Una de esas balas le dio a mi hijo. Escuché cómo tronó uno de sus huesos. Yo sólo sentí un empujón y me fui al suelo. Así me quedé, sintiendo cómo mi hijo se iba poniendo frío, cómo su sangre mojaba mi espalda. Entonces ya no pude aguantar más. Me puse a llorar callando los chillidos, ahogando los lamentos, porque no sabía si aquellos hombres seguían ahí cerca.

***

–Llevamos a su hijo a casa de Sóstenes a penas el sol comenzaba a bostezar. Lo llevamos en la carretilla que tenía en el cementerio, cubierto por el rebozo de Adelina.

–Y tan bonito que era su chamaquito –dijo cuando nos lo prestó cerca de la Lechería–¿Cuántos años tenía su hijo?

–Se quedó en ocho, señora.

–Ay, Dios mío –dijo en suspiro–, en este lugar la muerte quiere mucho a los niños.

–Nos tomó dos horas sacar la tierra, y a pesar de que ya habían pasado las seis, el Padre aún no llegaba.

–No hay mucha gente en el pueblo –le dije–, podrías quedarte y ocupar el taller de Sóstenes. Hace diez años que se fue y nadie cree que vuelva.

–Guardó silencio y luego dijo:

–Yo iba al norte con mi familia. Ahora no tengo ni esposa ni hijo, no tengo razón de ganar dinero. Quería pasar la frontera. Usted sabe que el campo allá sí está vivo.

–Lo sé –y agaché la cabeza recordando a nuestro Paco.

–Le voy a pedir un favor, y quiero que no se espante, sé que es buena gente, con verle los ojos uno ya sabe: quiero que me entierre con mi hijo.

Imagen: Archivos Canvas

–No supe qué contestarle, Dulce. Me quedé viendo el montón de tierra. Entendí por qué él quería seguir haciendo espacio en la fosa, aun cuando ahí ya cabía el niño.

–No tiene que matarme, don Fulgencio, faltaba más. Yo lo haré. Lo he pensado desde hace tiempo, pero era este niño el que no me dejaba hacerlo. Ahora ya no está o se fue a otro lado; si es así, en esta tierra no voy a encontrarlo.

–¿Y cómo fue? No me digas que fue frente a ti.

–No, mujer, fue considerado conmigo; me dijo que no quería crear más problemas, y que no dejaría ni una gota que yo tuviera que limpiar.

–Tome –me dijo extendiéndome su brazo–. No le pido una lápida, sólo escriba esto en una tabla, y póngala sobre nuestra sepultura. De los rezos no se apure que yo no soy muy creyente, pero por si acaso, sólo diga una plegaria antes de que se vaya.

–El día, tú lo viste, es de esos en los que a la noche se le hace tarde.
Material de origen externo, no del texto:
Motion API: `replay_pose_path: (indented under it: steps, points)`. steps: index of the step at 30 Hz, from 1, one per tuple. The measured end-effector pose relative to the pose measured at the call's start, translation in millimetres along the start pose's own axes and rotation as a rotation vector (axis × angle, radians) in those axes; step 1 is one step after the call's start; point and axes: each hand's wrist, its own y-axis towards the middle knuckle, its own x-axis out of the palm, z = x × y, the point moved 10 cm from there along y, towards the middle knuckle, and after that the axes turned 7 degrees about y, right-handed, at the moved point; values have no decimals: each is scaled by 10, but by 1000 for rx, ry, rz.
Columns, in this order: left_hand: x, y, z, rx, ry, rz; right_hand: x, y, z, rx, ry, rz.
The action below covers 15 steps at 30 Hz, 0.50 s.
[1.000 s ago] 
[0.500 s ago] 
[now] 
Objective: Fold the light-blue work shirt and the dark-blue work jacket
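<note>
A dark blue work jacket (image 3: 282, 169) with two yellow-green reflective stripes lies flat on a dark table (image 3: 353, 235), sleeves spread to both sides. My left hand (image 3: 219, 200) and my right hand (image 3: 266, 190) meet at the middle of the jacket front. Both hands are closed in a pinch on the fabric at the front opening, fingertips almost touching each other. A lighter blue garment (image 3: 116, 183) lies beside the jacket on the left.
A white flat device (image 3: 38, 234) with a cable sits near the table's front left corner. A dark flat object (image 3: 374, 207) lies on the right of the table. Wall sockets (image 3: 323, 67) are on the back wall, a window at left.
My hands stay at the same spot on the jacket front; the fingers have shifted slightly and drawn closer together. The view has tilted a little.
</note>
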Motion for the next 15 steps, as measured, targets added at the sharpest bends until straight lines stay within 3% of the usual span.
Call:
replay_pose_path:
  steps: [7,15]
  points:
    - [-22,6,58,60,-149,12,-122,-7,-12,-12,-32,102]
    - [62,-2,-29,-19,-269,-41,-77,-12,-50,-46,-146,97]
Las nubes, que siempre son feas para el Padre, estaban enormes, pintadas de plomo y de algún rojo que les pegaba el ocaso. Algunas se quebraban en retazos, figuraban las grietas del cielo… No quise entrar a la casa hasta que escuché cantar al primer grillo. Estaba en medio, con las rodillas un tanto dobladas y los pies rozando el suelo. Lo enterré junto a su hijo, y sobre su tierra, pues ya era suya, le puse la tabla con las palabras que él había pedido. Luego dije alguna plegaria descompuesta, ya sabes que aquí ya no se reza. Cuando ya había avanzado la noche, cerré la puerta de aquella casa. Un viento arremetió y se estrelló en mi pecho; me abrigué bien y me fui caminando por estas calles en las que ya no hay nada.